Eisernes Schweigen

Extremismus In München steht André E. als angeklagter NSU-Helfer vor Gericht, in Zwickau wird er nun verurteilt: Er hat einen Jugendlichen verprügelt

Ein älteres Bild, derselbe Angeklagte: André E. 2014 beim NSU-Prozess in München Foto: Peter Kneffel/picture alliance

Aus Zwickau Konrad Litschko

André E. bleibt sich treu. Kein Wort sagt er zu der Anklage, die der Staatsanwalt im Amtsgericht Zwickau verliest, keine Frage beantwortet er. „Das letzte Wort haben Sie“, sagt Richter Andreas Nahrendorf schließlich. Wieder schüttelt E. den Kopf. Eisernes Schweigen.

Seit 364 Prozesstagen steht André E. in München vor Gericht, als Angeklagter im NSU-Prozess. Das hielt ihn nicht davon ab, sich auch anderswo Ärger einzuhandeln. Am Montag wurde der 37-Jährige nun in seiner Heimatstadt Zwickau verurteilt: Zu einer Geldstrafe von 676 Euro wegen Körperverletzung und Bedrohung.
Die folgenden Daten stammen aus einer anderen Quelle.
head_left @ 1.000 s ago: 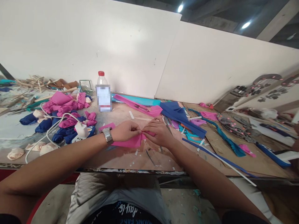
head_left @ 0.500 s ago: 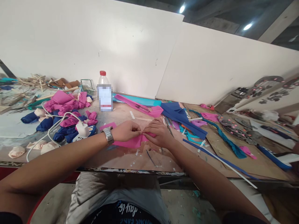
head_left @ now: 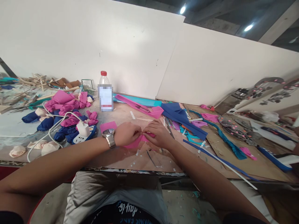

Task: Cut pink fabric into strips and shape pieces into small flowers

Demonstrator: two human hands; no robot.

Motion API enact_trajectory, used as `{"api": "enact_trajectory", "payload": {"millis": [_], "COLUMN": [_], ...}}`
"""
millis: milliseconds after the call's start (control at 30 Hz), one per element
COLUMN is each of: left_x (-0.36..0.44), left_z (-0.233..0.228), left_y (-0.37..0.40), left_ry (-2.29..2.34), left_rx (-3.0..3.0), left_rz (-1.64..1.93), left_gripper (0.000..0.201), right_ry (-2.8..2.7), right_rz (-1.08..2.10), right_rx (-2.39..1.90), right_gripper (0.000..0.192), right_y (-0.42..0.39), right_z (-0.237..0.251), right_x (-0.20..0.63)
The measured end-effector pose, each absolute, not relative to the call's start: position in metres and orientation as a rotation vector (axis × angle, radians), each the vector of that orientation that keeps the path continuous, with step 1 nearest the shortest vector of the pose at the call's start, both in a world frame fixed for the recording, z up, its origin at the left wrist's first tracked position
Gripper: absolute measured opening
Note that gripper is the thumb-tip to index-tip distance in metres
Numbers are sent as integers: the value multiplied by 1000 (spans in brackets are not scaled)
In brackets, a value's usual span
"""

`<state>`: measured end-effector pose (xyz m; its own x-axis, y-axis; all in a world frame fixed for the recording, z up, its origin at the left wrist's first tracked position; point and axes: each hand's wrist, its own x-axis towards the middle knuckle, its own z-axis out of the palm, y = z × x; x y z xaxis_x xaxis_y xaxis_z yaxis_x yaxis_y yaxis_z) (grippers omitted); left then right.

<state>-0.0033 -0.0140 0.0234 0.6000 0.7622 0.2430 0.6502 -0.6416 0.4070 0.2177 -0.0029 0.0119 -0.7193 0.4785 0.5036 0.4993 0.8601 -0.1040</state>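
Note:
A strip of pink crepe paper (head_left: 133,144) is pinched between my two hands, low over the worktable. My left hand (head_left: 127,133), with a metal watch on the wrist, closes its thumb and fingers on the paper. Facing it, my right hand (head_left: 157,133) grips the same paper, its fingertips nearly touching the left ones. The exact fold between the fingertips is mostly hidden. Another flat pink piece (head_left: 107,126) shows just behind the watch. Beyond my hands lie a long pink strip (head_left: 137,105) and folded dark blue paper (head_left: 178,113).
Left stand a red-capped bottle (head_left: 104,79) and a pile of pink and blue crumpled paper rolls (head_left: 63,99), with a white charger (head_left: 83,128) and cable. Cream paper rosettes (head_left: 17,151) lie near the front edge. On the right are cardboard, a teal strip (head_left: 224,137) and a long white strip (head_left: 233,169).
My left hand has turned slightly, and less of the pink paper shows beneath it. My right hand stays almost where it was, still pinching the paper.

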Motion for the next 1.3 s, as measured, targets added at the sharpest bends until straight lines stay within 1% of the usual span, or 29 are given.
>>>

Sein Opfer Erik E. sitzt ihm am Montag gegenüber. Im Mai 2016 sei er mit André E.s Sohn in Streit geraten, berichtet der 19-Jährige. Er habe hier nichts zu suchen, habe der vier Jahre Jüngere ihn bedroht. Darauf habe er den Sohn geschubst. Über eine gemeinsame Bekannte habe André E. ihn dann zu einem Parkhaus bestellt – und sofort auf ihn eingeprügelt. Zehn Mal soll er mit Fäusten gegen den Kopf des Jugendlichen geschlagen, mehrmals gegen dessen Rippen getreten haben. Am Ende habe er gedroht: „Wenn du meinen Sohn nochmal anfasst, mache ich dich tot.“

André E. verfolgt die Ausführungen ausdruckslos. Staatsanwalt Jörg Rzehak spricht von einer „ungewöhnlichen Situation“. Ursprünglich hatte er es mit einem Strafbefehl von 600 Euro bewenden lassen wollen, ohne Verhandlung. André E. aber widersprach – ohne kundzutun, warum.

„Wenn du meinen Sohn nochmal ­anfasst, mache ich dich tot“

Richter Nahrendorf sieht die Tat ausreichend bewiesen. Der Zeuge sei glaubwürdig, dessen Verletzungen über ein Attest nachgewiesen. „Die Einwirkungen waren durchaus massiv“, sagt Nahrendorf. Mit den verhängten 676 Euro Strafe für den arbeitslosen André E. bleibt er unter den 1.040 Euro, die die Staatsanwaltschaft forderte. Das Urteil ist noch nicht rechtskräftig.

André E. droht nun im Münchner NSU-Prozess schon bald die nächste Strafe. Lange hielt er Kontakt zum NSU-Trio, das elf Jahre in Zwickau lebte. Schon im ersten Unterschlupf, in Chemnitz, hatte E. Beate Zschä­pe, Uwe Mundlos und Uwe Böhnhardt eine Wohnung vermittelt. Später besorgte er Bahncards und mietete Wohnmobile für einen Anschlag in Köln und zwei Banküberfälle. Die Bundesanwaltschaft wirft E. Unterstützung einer terroristischen Vereinigung und Beihilfe zum versuchten Mord vor. Wann André E. im NSU-Prozess sein Urteil erwartet, ist unklar. Allzu lang aber dürfte es nicht mehr dauern: In dem Verfahren ist die letzte Frist für Anträge verstrichen, bald sollen die Plädoyers beginnen.